Podemos calcular adicionalmente, intervalos de confianza. Estos se obtienen con la función confint()
. Por ejemplo:
confint(reg,level=0.98)
## 1 % 99 %
## (Intercept) 33.343914 181.921753
## edad 3.566426 7.146563
Esto es, con un \(98\%\) de confianza los coeficientes se encuentran entre estos valores:
\[(33.34 < \beta_0 < 181.92) \quad \text{y} \quad (3.57 < \beta_1 < 7.15)\] - Intervalos de confianza para la respuesta media y los intervalos de predicción. Estos los podemos calcular con la función predic()
.
# Intervalos para la respuesta media
ic1 <- predict(reg,pred_edades,interval='confidence',level=0.98)
# Intervalos de prediccion
ic2 <- predict(reg,pred_edades,interval='prediction',level=0.98)
# Gráfico del modelo de regresión
plot(edad, grasa, xlab='Edad', ylab='Grasa en la sangre')
abline(reg,col="blue")
# Gráfico de los intervalos para la respuesta media
lines(pred_edades$edad,ic1[,2],lty=2,col="purple")
lines(pred_edades$edad,ic1[,3],lty=2,col="purple")
# Gráfico de los intervalos de prediccion
lines(pred_edades$edad,ic2[,2],lty = 2,col = 'red')
lines(pred_edades$edad,ic2[,3],lty = 2,col = 'red')
Recordemos que los valores ajustados \(\hat{y}_i\) y los residuos \(\varepsilon_i=\hat{y}_i−y_i\) se pueden obtener del modelo de regresión calculado con los comandos reg$fitted.values
y reg$residuals
respectivamente.
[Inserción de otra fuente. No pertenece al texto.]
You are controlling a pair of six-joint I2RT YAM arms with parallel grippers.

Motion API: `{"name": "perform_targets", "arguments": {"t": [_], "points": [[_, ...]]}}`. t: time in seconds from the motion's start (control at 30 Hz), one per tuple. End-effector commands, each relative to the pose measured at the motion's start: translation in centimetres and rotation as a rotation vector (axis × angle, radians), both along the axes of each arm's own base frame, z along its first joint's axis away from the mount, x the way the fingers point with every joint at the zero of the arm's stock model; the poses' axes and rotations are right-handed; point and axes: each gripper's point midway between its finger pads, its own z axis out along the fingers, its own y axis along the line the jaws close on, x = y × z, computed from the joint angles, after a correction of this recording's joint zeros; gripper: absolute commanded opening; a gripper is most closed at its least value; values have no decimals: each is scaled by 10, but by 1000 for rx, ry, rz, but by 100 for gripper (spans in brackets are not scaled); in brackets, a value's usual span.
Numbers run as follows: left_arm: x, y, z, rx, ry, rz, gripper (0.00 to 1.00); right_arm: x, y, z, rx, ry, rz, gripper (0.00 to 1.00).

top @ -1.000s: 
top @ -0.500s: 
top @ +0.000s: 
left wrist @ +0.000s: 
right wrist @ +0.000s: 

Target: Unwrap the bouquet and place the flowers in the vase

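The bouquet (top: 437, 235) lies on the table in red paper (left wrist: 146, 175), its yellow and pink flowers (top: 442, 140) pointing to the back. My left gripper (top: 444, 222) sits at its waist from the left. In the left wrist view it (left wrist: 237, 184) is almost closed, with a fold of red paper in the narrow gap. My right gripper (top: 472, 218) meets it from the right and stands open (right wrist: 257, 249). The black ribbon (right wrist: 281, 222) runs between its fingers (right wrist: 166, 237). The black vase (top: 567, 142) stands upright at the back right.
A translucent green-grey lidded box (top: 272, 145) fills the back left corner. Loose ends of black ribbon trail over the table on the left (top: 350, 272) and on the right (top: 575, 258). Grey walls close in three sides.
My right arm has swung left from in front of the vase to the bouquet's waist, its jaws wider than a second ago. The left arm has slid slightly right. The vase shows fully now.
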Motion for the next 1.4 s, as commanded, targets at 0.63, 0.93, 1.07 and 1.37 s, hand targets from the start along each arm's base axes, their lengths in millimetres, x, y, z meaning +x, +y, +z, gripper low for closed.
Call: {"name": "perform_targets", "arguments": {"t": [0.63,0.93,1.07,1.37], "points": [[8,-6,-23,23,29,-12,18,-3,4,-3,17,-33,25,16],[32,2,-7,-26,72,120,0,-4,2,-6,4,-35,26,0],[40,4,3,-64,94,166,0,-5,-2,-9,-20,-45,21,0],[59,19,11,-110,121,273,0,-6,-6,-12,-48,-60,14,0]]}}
Revisamos los supuestos del modelo.
residuales <- reg$residuals
#Gráfico
qqnorm(residuales,xlab="Cuantiles teóricos",ylab="Cuantiles muestrales")
qqline(residuales,col="blue")
# Pruebas
shapiro.test(residuales)
##
## Shapiro-Wilk normality test
##
## data: residuales
## W = 0.97369, p-value = 0.83
library(nortest)
ad.test(residuales)
##
## Anderson-Darling normality test
##
## data: residuales
## A = 0.20161, p-value = 0.8604
Podemos concluir que tanto gráficamente como por medio de las pruebas estadísticas, los residuales el supuesto de normalidad.
aj <- reg$fitted.values
#Gráfico
plot(aj,residuales,xlab="Valores ajustados",ylab="Residuales",col="blue")
abline(0,0,col="blue")
abline(-60,0,col="red",lty=2)
abline(60,0,col="red",lty=2)
# Prueba
library(lmtest)
## Warning: package 'lmtest' was built under R version 4.0.4
## Loading required package: zoo
## Warning: package 'zoo' was built under R version 4.0.4
##
## Attaching package: 'zoo'
## The following objects are masked from 'package:base':
##
## as.Date, as.Date.numeric
bptest(grasa~edad)
##
## studentized Breusch-Pagan test
##
## data: grasa ~ edad
## BP = 0.16464, df = 1, p-value = 0.6849
Podemos concluir tanto gráficamente como por medio de la prueba estadística que los residuales cumplen el supuesto de varianza constante.
plot(edad,residuales,xlab="Edad",ylab="Residuales",col="blue")
abline(0,0,col="blue")
dwtest(grasa~edad)
##
## Durbin-Watson test
##
## data: grasa ~ edad
## DW = 2.2209, p-value = 0.7253
## alternative hypothesis: true autocorrelation is greater than 0
Nuevamente, podemos concluir tanto gráficamente como por medio de la prueba estadística que los residuales cumplen el supuesto de independencia.
Nota importante:
al cumplirse todos los supuestos del modelo, toda conclusión que se tenga del modelo ajustado tiene validez.